• **RECORDED INFORMATION**:
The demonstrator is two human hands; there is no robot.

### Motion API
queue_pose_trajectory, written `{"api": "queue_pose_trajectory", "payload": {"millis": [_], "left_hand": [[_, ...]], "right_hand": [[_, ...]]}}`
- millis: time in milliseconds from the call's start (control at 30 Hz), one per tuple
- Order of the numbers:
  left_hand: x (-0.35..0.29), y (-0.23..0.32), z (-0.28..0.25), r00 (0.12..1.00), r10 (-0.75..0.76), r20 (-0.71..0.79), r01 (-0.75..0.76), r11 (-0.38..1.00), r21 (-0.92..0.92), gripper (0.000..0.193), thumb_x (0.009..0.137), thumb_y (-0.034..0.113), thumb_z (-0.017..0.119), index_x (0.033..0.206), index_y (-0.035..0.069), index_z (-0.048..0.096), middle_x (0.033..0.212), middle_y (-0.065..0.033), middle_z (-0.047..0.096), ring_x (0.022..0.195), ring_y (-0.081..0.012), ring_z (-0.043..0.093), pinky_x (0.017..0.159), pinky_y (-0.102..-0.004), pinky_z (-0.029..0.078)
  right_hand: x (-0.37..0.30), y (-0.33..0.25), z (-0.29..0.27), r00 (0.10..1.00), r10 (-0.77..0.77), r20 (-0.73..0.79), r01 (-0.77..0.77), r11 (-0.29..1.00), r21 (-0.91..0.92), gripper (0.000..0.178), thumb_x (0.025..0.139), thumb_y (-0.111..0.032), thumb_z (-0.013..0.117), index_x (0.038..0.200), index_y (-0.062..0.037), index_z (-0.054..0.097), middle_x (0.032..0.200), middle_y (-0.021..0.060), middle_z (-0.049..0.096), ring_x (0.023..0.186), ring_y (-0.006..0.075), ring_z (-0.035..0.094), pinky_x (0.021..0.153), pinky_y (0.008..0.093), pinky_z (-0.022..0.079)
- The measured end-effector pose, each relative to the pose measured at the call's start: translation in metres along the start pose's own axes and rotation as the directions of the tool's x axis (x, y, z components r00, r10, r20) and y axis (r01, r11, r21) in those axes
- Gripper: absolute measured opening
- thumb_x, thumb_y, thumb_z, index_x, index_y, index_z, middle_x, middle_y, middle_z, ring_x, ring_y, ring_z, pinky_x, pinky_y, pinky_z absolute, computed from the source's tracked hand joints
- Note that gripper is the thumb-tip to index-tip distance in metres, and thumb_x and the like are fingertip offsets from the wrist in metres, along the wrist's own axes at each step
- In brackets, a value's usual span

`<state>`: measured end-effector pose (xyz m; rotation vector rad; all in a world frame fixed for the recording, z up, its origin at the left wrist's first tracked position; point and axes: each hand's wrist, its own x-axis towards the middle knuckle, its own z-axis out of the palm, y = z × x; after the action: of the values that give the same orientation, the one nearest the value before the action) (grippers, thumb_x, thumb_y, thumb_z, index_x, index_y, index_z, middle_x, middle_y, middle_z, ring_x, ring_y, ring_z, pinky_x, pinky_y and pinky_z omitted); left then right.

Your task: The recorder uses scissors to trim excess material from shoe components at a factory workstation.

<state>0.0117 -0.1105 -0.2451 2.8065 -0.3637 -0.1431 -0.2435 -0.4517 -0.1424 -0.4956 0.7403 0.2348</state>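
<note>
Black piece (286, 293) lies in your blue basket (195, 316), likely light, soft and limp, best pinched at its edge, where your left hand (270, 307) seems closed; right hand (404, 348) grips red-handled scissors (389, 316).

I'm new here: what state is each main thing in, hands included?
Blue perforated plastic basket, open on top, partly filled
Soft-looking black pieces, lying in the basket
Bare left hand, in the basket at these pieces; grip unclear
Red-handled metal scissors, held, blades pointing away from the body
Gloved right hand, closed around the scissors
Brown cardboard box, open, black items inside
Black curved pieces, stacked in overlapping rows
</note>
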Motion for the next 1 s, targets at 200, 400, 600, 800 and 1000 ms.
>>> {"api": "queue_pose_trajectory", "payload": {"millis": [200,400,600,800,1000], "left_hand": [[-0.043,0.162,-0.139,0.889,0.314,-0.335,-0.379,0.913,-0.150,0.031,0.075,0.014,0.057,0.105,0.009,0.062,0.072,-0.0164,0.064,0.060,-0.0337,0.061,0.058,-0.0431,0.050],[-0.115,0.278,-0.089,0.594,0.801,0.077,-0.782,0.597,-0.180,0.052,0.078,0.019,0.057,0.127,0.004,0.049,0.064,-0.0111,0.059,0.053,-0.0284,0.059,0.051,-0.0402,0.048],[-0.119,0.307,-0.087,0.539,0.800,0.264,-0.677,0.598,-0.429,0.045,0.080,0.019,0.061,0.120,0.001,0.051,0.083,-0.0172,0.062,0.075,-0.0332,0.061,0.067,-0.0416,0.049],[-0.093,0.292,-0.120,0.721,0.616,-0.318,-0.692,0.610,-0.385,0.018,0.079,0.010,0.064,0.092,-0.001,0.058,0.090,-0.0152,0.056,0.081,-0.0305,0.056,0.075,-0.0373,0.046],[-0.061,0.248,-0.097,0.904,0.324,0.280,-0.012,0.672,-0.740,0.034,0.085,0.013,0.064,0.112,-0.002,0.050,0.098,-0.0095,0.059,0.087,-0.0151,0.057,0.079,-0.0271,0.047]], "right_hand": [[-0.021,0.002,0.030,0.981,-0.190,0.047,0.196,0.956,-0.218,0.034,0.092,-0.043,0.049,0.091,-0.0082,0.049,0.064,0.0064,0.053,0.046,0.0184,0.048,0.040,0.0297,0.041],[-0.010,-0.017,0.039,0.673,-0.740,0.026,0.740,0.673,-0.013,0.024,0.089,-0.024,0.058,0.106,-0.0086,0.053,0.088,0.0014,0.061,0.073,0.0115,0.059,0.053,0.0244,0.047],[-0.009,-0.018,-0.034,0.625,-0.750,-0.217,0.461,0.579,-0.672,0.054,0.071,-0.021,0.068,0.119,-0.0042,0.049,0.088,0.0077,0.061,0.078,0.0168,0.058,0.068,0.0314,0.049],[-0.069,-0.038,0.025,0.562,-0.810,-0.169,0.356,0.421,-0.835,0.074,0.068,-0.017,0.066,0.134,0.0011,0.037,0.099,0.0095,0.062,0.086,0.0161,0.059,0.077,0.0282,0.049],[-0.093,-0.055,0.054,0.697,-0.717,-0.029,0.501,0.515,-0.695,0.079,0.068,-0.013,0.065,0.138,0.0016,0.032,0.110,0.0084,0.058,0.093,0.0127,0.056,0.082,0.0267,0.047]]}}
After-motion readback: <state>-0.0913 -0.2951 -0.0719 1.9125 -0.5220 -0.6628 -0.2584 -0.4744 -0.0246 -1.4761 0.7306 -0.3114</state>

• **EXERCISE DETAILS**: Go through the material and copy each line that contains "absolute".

• **OUTPUT OF THE EXERCISE**:
- Gripper: absolute measured opening
- thumb_x, thumb_y, thumb_z, index_x, index_y, index_z, middle_x, middle_y, middle_z, ring_x, ring_y, ring_z, pinky_x, pinky_y, pinky_z absolute, computed from the source's tracked hand joints

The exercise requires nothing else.